Department of Chemistry, Universidade Federal de Viçosa, Viçosa, Minas Gerais 36570900, Brasil.
Department of Soil, Universidade Federal de Viçosa, Viçosa, Minas Gerais 36570900, Brasil.
J Agric Food Chem. 2024 Nov 27;72(47):26098-26105. doi: 10.1021/acs.jafc.4c06366. Epub 2024 Oct 24.
This research proposes an alternative method to detect and quantify glyphosate residues in unroasted green coffee beans by LC-MS/MS. The sample preparation was conducted without derivatization steps, with integrated cleanup, which improves the analytical method's frequency. Validation results were consistent with the requirements of the regulatory guidelines employed. Specificity, linearity ( = 0.9991), precision (RSD ≤ 9%), and recovery (92-112%) were ensured, with a satisfactory limit of quantification (LOQ = 0.48 mg kg). These data demonstrate that the method is suitable for monitoring glyphosate residues in unroasted coffee beans while offering simplicity and speed in sample preparation.

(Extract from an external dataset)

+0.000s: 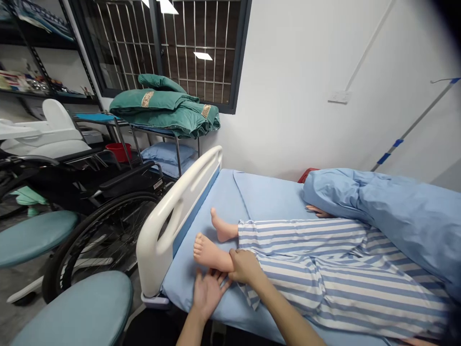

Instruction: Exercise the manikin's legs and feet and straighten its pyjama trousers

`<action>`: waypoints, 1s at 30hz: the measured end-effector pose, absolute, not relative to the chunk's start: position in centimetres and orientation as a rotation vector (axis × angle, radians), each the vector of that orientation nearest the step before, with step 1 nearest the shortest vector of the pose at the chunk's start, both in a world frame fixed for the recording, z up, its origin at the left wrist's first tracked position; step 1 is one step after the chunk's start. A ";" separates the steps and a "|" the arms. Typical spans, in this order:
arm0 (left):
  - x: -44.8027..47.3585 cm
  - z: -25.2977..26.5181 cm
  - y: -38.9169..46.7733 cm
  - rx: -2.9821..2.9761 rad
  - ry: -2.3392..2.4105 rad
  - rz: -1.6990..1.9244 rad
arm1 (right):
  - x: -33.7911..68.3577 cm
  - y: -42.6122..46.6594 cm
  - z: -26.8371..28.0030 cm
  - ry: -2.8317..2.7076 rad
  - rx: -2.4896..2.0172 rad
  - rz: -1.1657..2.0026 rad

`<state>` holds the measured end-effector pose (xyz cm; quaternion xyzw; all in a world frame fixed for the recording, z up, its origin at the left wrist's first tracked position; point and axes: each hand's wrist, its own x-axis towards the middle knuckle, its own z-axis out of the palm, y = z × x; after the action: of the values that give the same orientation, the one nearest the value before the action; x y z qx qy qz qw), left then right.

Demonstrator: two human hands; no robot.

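A lying figure, its feet like a care manikin's, wears blue-and-white striped trousers [302, 264]. Around the ankle of the nearer foot [212, 254], at the trouser hem, my right hand [247, 267] is closed. Below that foot, my left hand [208, 294] lies palm up with its fingers apart, their tips reaching under the heel. Whether those fingertips touch the heel I cannot tell. The farther foot [224, 228] rests on the blue sheet [266, 192], toes up. A blue quilt [378, 206] is folded back over the upper body, and part of one hand [319, 211] shows at its edge.
The cream footboard [158, 240] rises just left of the feet. Beyond it stand a wheelchair [108, 230] and teal round stools [79, 312]. Green folded quilts [169, 110] lie on a rack under the barred window. A drip pole [403, 137] leans at the right.
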<state>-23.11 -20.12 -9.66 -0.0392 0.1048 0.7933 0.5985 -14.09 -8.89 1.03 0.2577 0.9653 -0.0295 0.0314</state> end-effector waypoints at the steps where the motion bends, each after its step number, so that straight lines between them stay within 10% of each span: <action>1: -23.1 -9.4 -20.1 -0.109 0.259 1.846 | -14.1 -8.8 1.0 2.972 0.790 -0.095; 30: -21.6 -7.7 -19.2 -0.122 0.772 1.937 | -14.1 -9.0 1.1 2.993 0.889 -0.123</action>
<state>-21.61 -19.18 -7.70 -0.0505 0.3197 0.8017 0.5025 -14.15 -9.05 1.14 0.2846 0.9578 -0.0392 0.0085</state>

The method was applied to analyze authentic unroasted coffee bean samples, in which two of them were contaminated with glyphosate (<LOQ). These results exhibit the importance of glyphosate monitoring in coffee samples and enhance that the method can be successfully implemented as a tool to guarantee food quality and safety.
本研究提出了一种通过 LC-MS/MS 检测和量化未烘焙绿咖啡豆中草甘膦残留的替代方法。该方法在样品制备过程中无需进行衍生化步骤,采用一体化净化,提高了分析方法的频率。验证结果符合所采用的监管指南的要求。确保了方法的特异性(=0.9991)、线性(=0.9991)、精密度(RSD≤9%)和回收率(92-112%),并达到了令人满意的定量限(LOQ=0.48mgkg)。这些数据表明,该方法适用于监测未烘焙咖啡豆中的草甘膦残留,同时在样品制备方面具有简便和快速的特点。该方法已应用于分析真实的未烘焙咖啡豆样品,其中两个样品被草甘膦污染(<LOQ)。这些结果表明了在咖啡样品中监测草甘膦的重要性,并证明了该方法可以成功地作为一种工具来保证食品质量和安全。